ASSIGNMENT – Write out the data word for word and omit every picture.

★ ★ ★

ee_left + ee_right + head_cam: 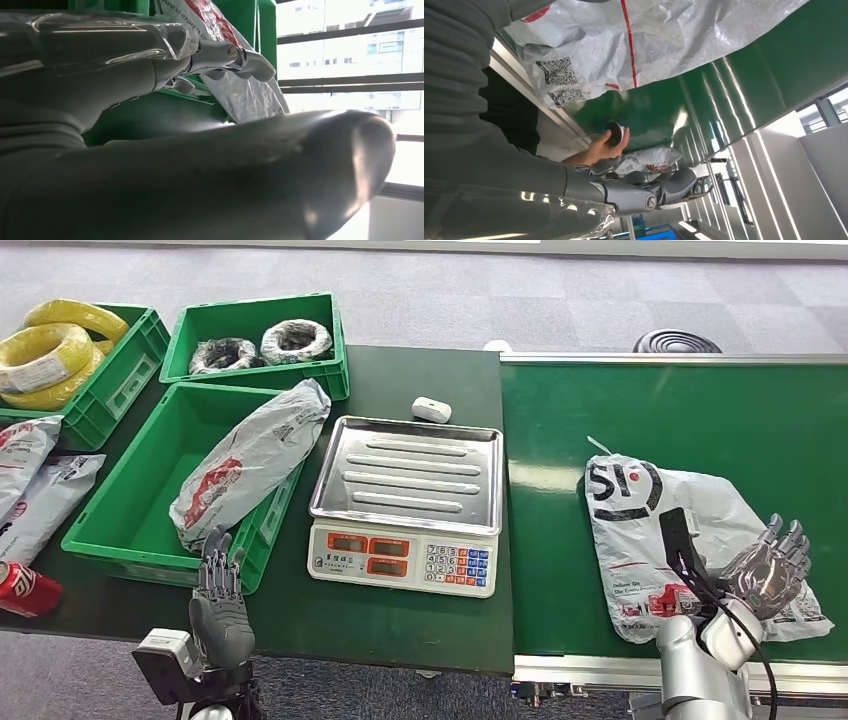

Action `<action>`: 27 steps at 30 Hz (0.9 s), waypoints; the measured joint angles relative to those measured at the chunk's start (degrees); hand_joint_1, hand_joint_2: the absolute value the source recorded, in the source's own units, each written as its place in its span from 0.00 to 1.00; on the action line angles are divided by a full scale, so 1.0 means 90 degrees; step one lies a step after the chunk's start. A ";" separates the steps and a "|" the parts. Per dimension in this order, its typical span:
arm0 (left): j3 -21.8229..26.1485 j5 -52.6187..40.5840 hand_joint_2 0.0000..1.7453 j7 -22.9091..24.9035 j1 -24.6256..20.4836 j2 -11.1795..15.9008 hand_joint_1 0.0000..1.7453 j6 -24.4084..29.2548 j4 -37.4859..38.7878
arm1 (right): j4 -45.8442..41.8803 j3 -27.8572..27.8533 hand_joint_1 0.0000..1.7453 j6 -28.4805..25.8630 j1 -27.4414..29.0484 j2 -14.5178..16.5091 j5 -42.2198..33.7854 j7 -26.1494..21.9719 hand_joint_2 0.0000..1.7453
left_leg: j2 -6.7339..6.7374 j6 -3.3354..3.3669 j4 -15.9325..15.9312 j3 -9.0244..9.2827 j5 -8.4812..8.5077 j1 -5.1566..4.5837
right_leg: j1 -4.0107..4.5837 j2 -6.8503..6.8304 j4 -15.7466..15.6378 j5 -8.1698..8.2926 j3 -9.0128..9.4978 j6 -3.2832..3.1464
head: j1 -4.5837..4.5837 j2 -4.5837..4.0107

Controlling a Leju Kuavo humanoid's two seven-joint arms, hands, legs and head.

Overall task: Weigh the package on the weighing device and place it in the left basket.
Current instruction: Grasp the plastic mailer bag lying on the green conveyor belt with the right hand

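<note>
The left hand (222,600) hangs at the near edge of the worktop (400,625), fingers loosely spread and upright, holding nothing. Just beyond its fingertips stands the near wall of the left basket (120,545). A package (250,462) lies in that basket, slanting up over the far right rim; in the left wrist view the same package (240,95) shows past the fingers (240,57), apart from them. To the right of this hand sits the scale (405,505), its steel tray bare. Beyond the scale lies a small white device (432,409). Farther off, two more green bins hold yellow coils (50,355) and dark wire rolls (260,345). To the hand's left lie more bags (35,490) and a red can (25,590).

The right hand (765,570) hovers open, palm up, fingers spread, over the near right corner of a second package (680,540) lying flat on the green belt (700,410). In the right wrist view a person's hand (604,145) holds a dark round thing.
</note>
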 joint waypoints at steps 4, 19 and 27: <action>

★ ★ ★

TASK RESULT –
ee_left + ee_right + head_cam: 

Action `<action>`: 27 steps at 30 Hz (0.9 s), waypoints; the measured joint angles relative to those measured at the chunk's start (degrees); hand_joint_1, hand_joint_2: the absolute value the source recorded, in the source's own units, each written as its place in its span from 0.00 to 1.00; on the action line angles are divided by a full scale, so 1.0 means 90 degrees; step one lies a step after the chunk's start. A ";" separates the steps and a "|" the parts. Per dimension in this order, its typical span:
arm0 (left): j3 -21.8229..26.1485 j5 -52.6187..40.5840 hand_joint_2 0.0000..1.7453 j7 -22.9091..24.9035 j1 -24.6256..20.4836 j2 -11.1795..15.9008 hand_joint_1 0.0000..1.7453 j6 -24.4084..29.2548 j4 -37.4859..38.7878
arm1 (right): j4 -45.8442..41.8803 j3 -27.8572..27.8533 hand_joint_1 0.0000..1.7453 j6 -28.4805..25.8630 j1 -27.4414..29.0484 j2 -14.5178..16.5091 j5 -42.2198..33.7854 j7 -26.1494..21.9719 hand_joint_2 0.0000..1.7453
left_leg: j2 -6.7339..6.7374 j6 -3.3354..3.3669 j4 -15.9325..15.9312 j3 -9.0244..9.2827 j5 -8.4812..8.5077 j1 -5.1566..4.5837
right_leg: j1 -4.0107..4.5837 j2 -6.8503..6.8304 j4 -15.7466..15.6378 j5 -8.1698..8.2926 j3 -9.0128..9.4978 j6 -3.2832..3.1464
head: j1 -4.5837..4.5837 j2 -4.5837..4.0107

Controlling a Leju Kuavo humanoid's two seven-joint arms, hands, legs and head.

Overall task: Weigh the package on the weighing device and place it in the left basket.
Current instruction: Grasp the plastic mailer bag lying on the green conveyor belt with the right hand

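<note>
The left hand (222,600) hangs at the near edge of the worktop (400,625), fingers loosely spread and upright, holding nothing. Just beyond its fingertips stands the near wall of the left basket (120,545). A package (250,462) lies in that basket, slanting up over the far right rim; in the left wrist view the same package (240,95) shows past the fingers (240,57), apart from them. To the right of this hand sits the scale (405,505), its steel tray bare. Beyond the scale lies a small white device (432,409). Farther off, two more green bins hold yellow coils (50,355) and dark wire rolls (260,345). To the hand's left lie more bags (35,490) and a red can (25,590).

The right hand (765,570) hovers open, palm up, fingers spread, over the near right corner of a second package (680,540) lying flat on the green belt (700,410). In the right wrist view a person's hand (604,145) holds a dark round thing.
</note>
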 joint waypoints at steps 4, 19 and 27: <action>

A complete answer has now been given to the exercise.